■ **WHAT IS EXPECTED**
Output the whole listing exactly, except for the pictures in it.

****************************************

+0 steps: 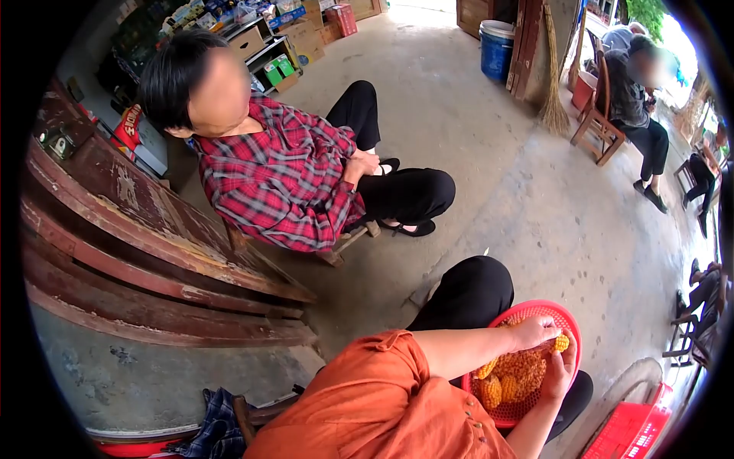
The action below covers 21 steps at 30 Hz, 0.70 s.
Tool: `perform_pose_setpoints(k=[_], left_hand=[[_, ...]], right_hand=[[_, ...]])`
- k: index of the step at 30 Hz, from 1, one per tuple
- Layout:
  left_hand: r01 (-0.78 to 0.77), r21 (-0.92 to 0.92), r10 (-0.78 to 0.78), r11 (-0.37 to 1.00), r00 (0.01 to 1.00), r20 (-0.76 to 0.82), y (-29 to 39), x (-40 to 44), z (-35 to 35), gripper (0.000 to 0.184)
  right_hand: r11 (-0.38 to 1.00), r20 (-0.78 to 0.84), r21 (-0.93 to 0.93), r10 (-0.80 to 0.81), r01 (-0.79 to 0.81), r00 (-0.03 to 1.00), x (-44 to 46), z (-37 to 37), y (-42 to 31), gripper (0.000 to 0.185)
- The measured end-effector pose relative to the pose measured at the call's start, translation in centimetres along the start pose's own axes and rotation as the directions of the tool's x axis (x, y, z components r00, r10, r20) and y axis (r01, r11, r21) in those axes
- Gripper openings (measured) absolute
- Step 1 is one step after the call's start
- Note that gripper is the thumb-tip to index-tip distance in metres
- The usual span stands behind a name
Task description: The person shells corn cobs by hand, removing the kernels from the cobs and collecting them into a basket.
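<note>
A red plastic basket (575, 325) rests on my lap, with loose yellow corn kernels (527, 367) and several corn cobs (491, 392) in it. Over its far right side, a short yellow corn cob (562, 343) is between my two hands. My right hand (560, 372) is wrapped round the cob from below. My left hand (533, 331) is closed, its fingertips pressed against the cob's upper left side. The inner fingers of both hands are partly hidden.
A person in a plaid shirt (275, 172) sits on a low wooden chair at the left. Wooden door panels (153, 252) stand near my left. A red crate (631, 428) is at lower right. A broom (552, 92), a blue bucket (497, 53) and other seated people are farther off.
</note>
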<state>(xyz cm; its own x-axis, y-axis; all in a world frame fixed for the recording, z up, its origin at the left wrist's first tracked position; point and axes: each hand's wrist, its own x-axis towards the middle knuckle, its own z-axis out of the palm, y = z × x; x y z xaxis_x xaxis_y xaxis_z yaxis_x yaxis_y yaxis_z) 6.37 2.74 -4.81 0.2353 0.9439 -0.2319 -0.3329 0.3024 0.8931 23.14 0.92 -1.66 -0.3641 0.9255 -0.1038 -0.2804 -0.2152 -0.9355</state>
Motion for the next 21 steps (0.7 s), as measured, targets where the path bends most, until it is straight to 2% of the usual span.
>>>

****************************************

■ **WRITTEN RESPONSE**
+0 steps: 
The action below covers 21 steps at 30 Hz, 0.70 s.
Tool: `perform_pose_setpoints(k=[_], left_hand=[[_, ...]], right_hand=[[_, ...]])`
- k: index of the step at 30 Hz, from 1, one per tuple
- Layout:
  left_hand: r01 (-0.78 to 0.77), r21 (-0.92 to 0.92), r10 (-0.78 to 0.78), r11 (-0.37 to 1.00), r00 (0.01 to 1.00), r20 (-0.76 to 0.82), y (-29 to 39), x (-40 to 44), z (-35 to 35), gripper (0.000 to 0.184)
  right_hand: r11 (-0.38 to 1.00), r20 (-0.78 to 0.84), r21 (-0.93 to 0.93), r10 (-0.80 to 0.81), r01 (-0.79 to 0.81), r00 (-0.03 to 1.00), x (-44 to 46), z (-37 to 37), y (-42 to 31), gripper (0.000 to 0.185)
- The measured end-effector pose relative to the pose measured at the call's start, translation in centimetres along the start pose's own axes and rotation as the directions of the tool's x axis (x, y, z components r00, r10, r20) and y axis (r01, r11, r21) in those axes
- Gripper openings (measured) absolute
- Step 1 is one step after the call's start
- Note that gripper is the thumb-tip to index-tip distance in metres
- The usual span stands behind a name
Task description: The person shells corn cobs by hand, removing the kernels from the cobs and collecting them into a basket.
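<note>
A red plastic basket (575, 325) rests on my lap, with loose yellow corn kernels (527, 367) and several corn cobs (491, 392) in it. Over its far right side, a short yellow corn cob (562, 343) is between my two hands. My right hand (560, 372) is wrapped round the cob from below. My left hand (533, 331) is closed, its fingertips pressed against the cob's upper left side. The inner fingers of both hands are partly hidden.
A person in a plaid shirt (275, 172) sits on a low wooden chair at the left. Wooden door panels (153, 252) stand near my left. A red crate (631, 428) is at lower right. A broom (552, 92), a blue bucket (497, 53) and other seated people are farther off.
</note>
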<state>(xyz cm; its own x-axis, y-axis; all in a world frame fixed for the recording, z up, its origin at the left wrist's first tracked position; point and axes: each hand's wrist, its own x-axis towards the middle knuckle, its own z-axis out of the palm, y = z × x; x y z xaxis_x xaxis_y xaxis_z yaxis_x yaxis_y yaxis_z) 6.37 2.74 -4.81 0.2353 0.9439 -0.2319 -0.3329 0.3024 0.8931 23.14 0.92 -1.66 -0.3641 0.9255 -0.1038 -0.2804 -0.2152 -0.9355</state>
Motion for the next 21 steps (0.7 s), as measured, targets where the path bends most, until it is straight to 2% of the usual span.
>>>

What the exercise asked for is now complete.